Your task =
Your task is to copy every entry exactly.

Given data =
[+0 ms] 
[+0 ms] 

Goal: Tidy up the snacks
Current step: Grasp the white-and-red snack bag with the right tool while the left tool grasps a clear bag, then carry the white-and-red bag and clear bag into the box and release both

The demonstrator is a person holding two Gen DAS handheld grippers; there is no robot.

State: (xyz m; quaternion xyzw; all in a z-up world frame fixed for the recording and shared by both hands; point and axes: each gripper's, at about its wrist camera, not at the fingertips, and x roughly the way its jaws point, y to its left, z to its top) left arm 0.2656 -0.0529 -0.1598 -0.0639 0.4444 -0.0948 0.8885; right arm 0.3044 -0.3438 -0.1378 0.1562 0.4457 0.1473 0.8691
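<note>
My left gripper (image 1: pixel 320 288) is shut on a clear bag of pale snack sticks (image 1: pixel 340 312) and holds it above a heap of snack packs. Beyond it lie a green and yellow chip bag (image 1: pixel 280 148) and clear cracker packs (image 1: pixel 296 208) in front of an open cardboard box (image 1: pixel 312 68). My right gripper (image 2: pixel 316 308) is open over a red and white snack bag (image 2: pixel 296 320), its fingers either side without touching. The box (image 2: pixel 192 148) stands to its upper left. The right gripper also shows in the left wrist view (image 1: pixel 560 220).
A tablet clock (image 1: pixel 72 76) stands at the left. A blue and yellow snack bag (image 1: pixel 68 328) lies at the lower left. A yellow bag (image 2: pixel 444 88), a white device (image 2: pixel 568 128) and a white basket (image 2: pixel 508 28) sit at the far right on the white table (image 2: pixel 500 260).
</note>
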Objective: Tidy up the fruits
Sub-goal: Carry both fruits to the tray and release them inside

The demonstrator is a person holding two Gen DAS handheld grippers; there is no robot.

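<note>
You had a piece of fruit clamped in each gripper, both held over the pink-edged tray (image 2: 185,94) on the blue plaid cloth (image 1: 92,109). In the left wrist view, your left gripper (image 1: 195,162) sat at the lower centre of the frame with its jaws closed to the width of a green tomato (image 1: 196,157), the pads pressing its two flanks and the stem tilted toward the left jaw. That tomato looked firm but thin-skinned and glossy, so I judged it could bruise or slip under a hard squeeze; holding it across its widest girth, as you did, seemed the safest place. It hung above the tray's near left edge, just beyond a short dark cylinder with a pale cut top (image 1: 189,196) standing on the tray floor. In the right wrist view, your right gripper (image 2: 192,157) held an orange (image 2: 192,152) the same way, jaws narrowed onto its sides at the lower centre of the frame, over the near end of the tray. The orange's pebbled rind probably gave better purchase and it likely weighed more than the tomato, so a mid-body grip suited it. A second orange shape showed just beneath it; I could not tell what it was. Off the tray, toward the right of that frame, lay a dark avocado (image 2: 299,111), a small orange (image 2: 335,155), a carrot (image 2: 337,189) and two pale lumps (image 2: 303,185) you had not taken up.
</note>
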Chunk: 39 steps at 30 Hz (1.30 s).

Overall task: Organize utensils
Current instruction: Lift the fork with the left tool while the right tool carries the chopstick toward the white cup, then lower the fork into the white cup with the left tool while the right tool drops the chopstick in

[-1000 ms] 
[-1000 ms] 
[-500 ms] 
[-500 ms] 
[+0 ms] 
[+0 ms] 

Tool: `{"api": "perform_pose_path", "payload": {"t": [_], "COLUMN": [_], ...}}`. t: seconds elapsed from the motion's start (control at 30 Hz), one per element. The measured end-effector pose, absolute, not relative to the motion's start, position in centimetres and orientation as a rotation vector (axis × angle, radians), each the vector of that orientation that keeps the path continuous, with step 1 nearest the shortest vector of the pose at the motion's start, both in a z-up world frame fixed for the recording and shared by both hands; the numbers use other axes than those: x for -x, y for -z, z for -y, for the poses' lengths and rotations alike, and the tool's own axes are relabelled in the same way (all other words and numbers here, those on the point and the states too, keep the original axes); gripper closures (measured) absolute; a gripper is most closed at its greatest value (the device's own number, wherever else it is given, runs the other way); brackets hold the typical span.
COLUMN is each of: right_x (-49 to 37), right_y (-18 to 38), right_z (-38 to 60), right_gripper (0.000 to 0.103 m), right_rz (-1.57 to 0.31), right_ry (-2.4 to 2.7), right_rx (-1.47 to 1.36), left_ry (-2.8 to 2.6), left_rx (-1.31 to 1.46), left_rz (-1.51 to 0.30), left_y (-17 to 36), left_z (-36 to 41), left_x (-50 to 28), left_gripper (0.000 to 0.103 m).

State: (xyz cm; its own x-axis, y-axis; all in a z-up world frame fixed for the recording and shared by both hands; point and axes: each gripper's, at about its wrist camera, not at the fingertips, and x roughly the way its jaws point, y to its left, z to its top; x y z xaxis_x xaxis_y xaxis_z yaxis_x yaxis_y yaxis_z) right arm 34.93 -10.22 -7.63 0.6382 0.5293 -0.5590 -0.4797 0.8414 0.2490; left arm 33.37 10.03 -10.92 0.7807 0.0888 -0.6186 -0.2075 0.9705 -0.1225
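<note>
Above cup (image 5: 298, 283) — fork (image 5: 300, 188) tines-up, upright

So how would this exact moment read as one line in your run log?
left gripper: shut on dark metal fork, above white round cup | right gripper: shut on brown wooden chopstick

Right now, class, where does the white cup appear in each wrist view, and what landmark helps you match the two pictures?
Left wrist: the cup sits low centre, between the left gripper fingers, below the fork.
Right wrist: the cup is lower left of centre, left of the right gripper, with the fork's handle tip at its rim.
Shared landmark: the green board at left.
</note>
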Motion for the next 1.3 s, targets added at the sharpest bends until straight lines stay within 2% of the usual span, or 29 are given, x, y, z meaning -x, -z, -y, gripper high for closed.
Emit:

Reply =
[+0 ms] 
[+0 ms] 

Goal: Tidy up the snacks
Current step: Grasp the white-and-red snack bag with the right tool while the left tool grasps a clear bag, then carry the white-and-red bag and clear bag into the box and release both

The demonstrator is a person holding two Gen DAS handheld grippers; there is no robot.

State: (xyz m; quaternion xyzw; all in a z-up world frame fixed for the recording and shared by both hands; point and axes: each gripper's, at about its wrist camera, not at the fingertips, and x roughly the way its jaws point, y to its left, z to its top) left arm 0.2656 -0.0529 -0.1598 -0.0639 0.4444 -0.0948 0.8885; right arm 0.3044 -0.3438 -0.1378 0.1562 0.4457 0.1473 0.8691
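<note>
My left gripper (image 1: pixel 320 288) is shut on a clear bag of pale snack sticks (image 1: pixel 340 312) and holds it above a heap of snack packs. Beyond it lie a green and yellow chip bag (image 1: pixel 280 148) and clear cracker packs (image 1: pixel 296 208) in front of an open cardboard box (image 1: pixel 312 68). My right gripper (image 2: pixel 316 308) is open over a red and white snack bag (image 2: pixel 296 320), its fingers either side without touching. The box (image 2: pixel 192 148) stands to its upper left. The right gripper also shows in the left wrist view (image 1: pixel 560 220).
A tablet clock (image 1: pixel 72 76) stands at the left. A blue and yellow snack bag (image 1: pixel 68 328) lies at the lower left. A yellow bag (image 2: pixel 444 88), a white device (image 2: pixel 568 128) and a white basket (image 2: pixel 508 28) sit at the far right on the white table (image 2: pixel 500 260).
</note>
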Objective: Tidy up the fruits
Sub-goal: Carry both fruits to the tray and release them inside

The demonstrator is a person holding two Gen DAS handheld grippers; there is no robot.

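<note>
You had a piece of fruit clamped in each gripper, both held over the pink-edged tray (image 2: 185,94) on the blue plaid cloth (image 1: 92,109). In the left wrist view, your left gripper (image 1: 195,162) sat at the lower centre of the frame with its jaws closed to the width of a green tomato (image 1: 196,157), the pads pressing its two flanks and the stem tilted toward the left jaw. That tomato looked firm but thin-skinned and glossy, so I judged it could bruise or slip under a hard squeeze; holding it across its widest girth, as you did, seemed the safest place. It hung above the tray's near left edge, just beyond a short dark cylinder with a pale cut top (image 1: 189,196) standing on the tray floor. In the right wrist view, your right gripper (image 2: 192,157) held an orange (image 2: 192,152) the same way, jaws narrowed onto its sides at the lower centre of the frame, over the near end of the tray. The orange's pebbled rind probably gave better purchase and it likely weighed more than the tomato, so a mid-body grip suited it. A second orange shape showed just beneath it; I could not tell what it was. Off the tray, toward the right of that frame, lay a dark avocado (image 2: 299,111), a small orange (image 2: 335,155), a carrot (image 2: 337,189) and two pale lumps (image 2: 303,185) you had not taken up.
</note>
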Chunk: 39 steps at 30 Hz (1.30 s).

Overall task: Organize utensils
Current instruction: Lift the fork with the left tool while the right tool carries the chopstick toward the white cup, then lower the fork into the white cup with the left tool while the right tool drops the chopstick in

[-1000 ms] 
[-1000 ms] 
[-500 ms] 
[-500 ms] 
[+0 ms] 
[+0 ms] 

Tool: `{"api": "perform_pose_path", "payload": {"t": [_], "COLUMN": [_], ...}}`. t: seconds elapsed from the motion's start (control at 30 Hz), one per element. The measured end-effector pose, absolute, not relative to the motion's start, position in centimetres and orientation as a rotation vector (axis × angle, radians), each the vector of that orientation that keeps the path continuous, with step 1 nearest the shortest vector of the pose at the motion's start, both in a z-up world frame fixed for the recording and shared by both hands; the numbers use other axes than those: x for -x, y for -z, z for -y, for the poses' lengths and rotations alike, and the tool's own axes are relabelled in the same way (all other words and numbers here, those on the point and the states too, keep the original axes); gripper closures (measured) absolute; a gripper is most closed at its greatest value (the device's own number, wherever else it is given, runs the other way); brackets hold the typical span.
COLUMN is each of: right_x (-49 to 37), right_y (-18 to 38), right_z (-38 to 60), right_gripper (0.000 to 0.103 m), right_rz (-1.57 to 0.31), right_ry (-2.4 to 2.7), right_rx (-1.47 to 1.36), left_ry (-2.8 to 2.6), left_rx (-1.31 to 1.46), left_rz (-1.51 to 0.30), left_y (-17 to 36), left_z (-36 to 41), left_x (-50 to 28), left_gripper (0.000 to 0.103 m).

State: (xyz cm; its own x-axis, y-axis; all in a z-up world frame fixed for the recording and shared by both hands; point and axes: each gripper's, at about its wrist camera, not at the fingertips, and x roughly the way its jaws point, y to its left, z to its top; x y z xaxis_x xaxis_y xaxis_z yaxis_x yaxis_y yaxis_z) right arm 34.93 -10.22 -7.63 0.6382 0.5293 -0.5590 -0.4797 0.8414 0.2490; left arm 33.37 10.03 -10.92 0.7807 0.0888 -0.6186 -0.2075 0.9705 -0.1225
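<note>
Above cup (image 5: 298, 283) — fork (image 5: 300, 188) tines-up, upright

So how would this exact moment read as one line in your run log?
left gripper: shut on dark metal fork, above white round cup | right gripper: shut on brown wooden chopstick

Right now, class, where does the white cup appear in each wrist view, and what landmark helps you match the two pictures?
Left wrist: the cup sits low centre, between the left gripper fingers, below the fork.
Right wrist: the cup is lower left of centre, left of the right gripper, with the fork's handle tip at its rim.
Shared landmark: the green board at left.
</note>
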Motion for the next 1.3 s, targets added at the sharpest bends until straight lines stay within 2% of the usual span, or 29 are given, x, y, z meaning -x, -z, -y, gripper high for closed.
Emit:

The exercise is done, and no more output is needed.